> **Assigned task**
In the listing below, find each line with the string "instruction" and report it.

*** Entries supplied Section Begins ***

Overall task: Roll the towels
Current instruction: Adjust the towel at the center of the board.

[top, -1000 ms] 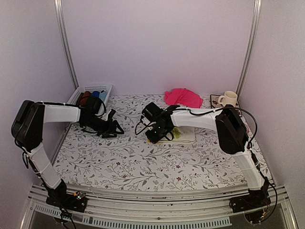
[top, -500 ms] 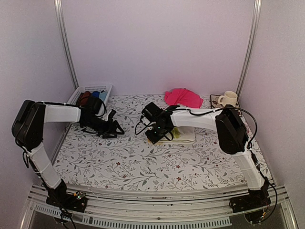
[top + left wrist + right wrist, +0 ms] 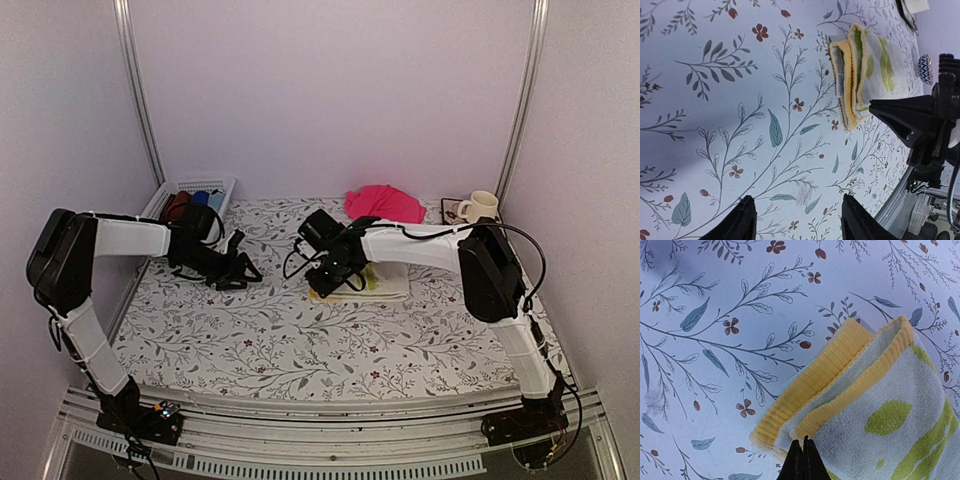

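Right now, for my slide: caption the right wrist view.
Right gripper closed at edge of folded lime-yellow towel on floral tablecloth.

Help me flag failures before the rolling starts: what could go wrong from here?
1. The right gripper is shut at the edge of the folded lime-yellow towel, where several layers are stacked. It may have pinched only the top layer, or nothing, so the fold could open instead of rolling.
2. The left gripper hovers open over the bare tablecloth, apart from the towel. Nothing pins the towel, so it might drag.
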Available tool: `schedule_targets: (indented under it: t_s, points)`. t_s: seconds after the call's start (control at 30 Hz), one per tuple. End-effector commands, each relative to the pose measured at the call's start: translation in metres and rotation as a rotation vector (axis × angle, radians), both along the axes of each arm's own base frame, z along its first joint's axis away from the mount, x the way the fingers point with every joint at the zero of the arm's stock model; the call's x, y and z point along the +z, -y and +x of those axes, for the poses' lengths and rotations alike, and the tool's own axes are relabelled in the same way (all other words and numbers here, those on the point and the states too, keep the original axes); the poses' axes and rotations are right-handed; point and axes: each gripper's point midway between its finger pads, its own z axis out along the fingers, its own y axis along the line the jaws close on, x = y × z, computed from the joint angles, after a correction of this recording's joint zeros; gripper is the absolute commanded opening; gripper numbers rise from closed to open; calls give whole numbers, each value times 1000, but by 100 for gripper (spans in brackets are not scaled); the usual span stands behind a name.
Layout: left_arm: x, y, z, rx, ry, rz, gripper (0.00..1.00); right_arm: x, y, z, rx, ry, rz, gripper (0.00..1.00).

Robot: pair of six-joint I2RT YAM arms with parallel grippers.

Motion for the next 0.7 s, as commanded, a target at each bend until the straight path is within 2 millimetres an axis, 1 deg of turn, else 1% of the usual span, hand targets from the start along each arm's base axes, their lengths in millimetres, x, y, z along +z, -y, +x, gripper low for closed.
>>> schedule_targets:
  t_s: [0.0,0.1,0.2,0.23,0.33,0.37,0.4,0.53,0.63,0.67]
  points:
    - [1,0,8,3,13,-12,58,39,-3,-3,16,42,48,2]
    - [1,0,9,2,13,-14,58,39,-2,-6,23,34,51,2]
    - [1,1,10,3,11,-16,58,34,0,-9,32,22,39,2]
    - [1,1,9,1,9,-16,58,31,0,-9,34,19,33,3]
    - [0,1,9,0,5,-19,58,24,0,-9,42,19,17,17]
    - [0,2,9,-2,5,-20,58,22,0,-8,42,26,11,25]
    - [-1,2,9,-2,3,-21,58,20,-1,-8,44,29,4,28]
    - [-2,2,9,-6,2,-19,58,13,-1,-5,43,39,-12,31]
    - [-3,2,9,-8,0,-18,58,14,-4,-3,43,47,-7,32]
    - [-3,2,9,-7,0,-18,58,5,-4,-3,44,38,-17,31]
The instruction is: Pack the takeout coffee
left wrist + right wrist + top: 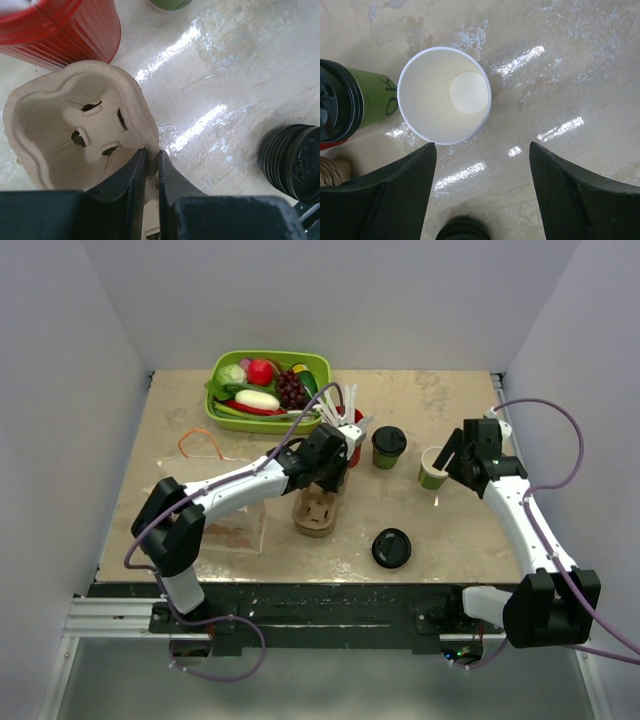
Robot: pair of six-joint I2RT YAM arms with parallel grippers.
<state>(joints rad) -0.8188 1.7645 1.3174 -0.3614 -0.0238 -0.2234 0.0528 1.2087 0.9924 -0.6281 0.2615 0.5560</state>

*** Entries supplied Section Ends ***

> **Result below**
Current instruction: Adjust the towel at the center of the board.
The instruction is: Pack the takeout coffee

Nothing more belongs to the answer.